# [PROBLEM REQUIREMENTS]
Each line of the listing where "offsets" appears should be reported.

# [TASK MATERIAL]
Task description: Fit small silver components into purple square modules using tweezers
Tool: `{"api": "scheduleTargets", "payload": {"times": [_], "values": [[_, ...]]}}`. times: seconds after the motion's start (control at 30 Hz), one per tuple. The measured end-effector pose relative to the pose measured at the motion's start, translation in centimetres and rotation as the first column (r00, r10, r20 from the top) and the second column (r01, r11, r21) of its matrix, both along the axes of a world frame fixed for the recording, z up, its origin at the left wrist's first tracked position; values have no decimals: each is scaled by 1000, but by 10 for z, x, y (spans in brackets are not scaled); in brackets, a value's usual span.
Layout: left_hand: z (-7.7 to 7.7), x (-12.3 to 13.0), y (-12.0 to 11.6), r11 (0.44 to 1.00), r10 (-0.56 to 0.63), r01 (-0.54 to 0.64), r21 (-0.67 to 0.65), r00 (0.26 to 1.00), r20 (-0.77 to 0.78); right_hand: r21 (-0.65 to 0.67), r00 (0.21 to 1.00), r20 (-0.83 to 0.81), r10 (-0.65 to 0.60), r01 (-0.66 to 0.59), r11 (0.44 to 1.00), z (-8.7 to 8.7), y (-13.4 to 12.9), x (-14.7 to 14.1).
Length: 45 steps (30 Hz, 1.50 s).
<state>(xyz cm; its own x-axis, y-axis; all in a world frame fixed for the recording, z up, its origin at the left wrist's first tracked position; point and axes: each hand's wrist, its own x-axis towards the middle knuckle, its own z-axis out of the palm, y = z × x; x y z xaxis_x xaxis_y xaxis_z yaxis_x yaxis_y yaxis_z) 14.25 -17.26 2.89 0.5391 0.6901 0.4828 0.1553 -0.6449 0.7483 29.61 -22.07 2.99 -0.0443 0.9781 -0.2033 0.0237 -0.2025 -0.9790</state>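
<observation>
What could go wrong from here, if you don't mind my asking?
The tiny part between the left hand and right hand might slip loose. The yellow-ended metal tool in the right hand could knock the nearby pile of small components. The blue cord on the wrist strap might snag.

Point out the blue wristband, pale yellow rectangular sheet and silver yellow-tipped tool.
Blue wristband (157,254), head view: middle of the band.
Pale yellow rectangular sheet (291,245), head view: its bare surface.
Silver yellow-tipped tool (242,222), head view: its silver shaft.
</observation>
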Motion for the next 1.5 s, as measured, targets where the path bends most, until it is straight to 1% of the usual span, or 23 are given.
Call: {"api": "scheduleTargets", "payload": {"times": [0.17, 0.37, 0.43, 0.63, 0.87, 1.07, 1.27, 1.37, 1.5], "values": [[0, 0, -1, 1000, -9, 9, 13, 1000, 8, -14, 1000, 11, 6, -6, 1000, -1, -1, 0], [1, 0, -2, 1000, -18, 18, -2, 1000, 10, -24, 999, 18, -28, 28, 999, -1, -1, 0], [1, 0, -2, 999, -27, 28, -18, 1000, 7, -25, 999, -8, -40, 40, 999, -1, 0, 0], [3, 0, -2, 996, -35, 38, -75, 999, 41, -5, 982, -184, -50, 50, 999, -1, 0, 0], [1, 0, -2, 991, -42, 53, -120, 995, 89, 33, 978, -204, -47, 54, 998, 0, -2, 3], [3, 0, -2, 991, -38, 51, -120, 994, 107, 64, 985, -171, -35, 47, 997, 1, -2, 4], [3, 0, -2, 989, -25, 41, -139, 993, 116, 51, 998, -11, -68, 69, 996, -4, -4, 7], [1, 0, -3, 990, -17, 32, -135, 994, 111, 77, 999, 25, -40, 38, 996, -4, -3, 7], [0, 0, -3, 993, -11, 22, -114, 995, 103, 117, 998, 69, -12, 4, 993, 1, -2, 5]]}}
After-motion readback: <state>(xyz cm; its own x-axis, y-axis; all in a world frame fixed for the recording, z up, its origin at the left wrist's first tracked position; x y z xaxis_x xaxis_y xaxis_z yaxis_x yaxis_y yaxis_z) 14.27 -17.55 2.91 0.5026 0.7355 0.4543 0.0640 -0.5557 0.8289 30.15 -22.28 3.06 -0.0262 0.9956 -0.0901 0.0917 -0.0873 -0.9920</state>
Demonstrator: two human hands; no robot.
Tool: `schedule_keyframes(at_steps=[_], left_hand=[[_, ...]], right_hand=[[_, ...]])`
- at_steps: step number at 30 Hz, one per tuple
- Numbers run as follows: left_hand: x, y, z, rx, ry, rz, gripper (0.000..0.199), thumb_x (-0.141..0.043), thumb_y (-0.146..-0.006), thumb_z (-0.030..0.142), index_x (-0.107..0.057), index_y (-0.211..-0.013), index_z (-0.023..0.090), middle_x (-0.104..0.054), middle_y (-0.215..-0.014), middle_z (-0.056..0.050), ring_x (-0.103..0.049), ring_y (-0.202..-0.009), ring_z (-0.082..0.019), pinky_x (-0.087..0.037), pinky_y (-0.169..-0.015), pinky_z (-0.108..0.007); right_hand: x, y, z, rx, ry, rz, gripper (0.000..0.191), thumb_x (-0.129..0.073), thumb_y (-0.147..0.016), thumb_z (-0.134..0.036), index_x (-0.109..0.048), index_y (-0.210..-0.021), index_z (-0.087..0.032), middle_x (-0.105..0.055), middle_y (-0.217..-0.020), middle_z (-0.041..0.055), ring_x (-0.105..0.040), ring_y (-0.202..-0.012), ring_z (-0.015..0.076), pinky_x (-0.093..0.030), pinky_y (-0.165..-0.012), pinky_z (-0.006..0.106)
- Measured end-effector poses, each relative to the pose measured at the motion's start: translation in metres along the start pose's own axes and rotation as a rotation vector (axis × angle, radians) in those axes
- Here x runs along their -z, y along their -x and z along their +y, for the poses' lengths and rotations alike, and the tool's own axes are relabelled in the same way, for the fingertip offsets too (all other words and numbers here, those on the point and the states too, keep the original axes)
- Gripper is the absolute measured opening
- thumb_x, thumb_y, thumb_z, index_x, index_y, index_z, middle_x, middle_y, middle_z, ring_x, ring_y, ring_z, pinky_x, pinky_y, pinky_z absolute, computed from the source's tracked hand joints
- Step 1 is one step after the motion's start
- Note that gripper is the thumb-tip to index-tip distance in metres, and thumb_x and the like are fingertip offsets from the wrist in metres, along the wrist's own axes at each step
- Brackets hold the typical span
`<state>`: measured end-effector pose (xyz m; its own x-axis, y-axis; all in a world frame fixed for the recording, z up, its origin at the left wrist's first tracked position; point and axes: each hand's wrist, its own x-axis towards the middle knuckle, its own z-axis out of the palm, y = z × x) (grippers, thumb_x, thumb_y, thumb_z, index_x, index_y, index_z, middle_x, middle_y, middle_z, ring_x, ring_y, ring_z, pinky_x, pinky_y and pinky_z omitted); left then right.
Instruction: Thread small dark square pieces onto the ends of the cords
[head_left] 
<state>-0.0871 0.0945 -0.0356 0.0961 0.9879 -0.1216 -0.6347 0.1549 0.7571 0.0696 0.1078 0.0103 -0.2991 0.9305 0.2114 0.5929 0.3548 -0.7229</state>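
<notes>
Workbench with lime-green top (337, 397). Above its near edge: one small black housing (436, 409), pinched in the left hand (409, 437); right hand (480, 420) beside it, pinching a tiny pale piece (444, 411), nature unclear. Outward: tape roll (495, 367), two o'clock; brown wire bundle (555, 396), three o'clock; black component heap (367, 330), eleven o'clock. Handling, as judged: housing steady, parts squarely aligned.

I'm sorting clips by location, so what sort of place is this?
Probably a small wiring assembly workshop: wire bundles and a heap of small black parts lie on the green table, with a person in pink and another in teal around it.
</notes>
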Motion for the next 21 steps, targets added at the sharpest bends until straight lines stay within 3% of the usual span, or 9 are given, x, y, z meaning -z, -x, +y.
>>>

# [TASK SOLUTION]
- Here x runs along their -z, y along their -x and z along their +y, for the poses' lengths and rotations alike, and the tool's own axes are relabelled in the same way, for the fingertip offsets too (all other words and numbers here, those on the point and the states too, keep the original axes)
- Note that gripper is the thumb-tip to index-tip distance in metres, and thumb_x and the like are fingertip offsets from the wrist in metres, along the wrist's own axes at each step

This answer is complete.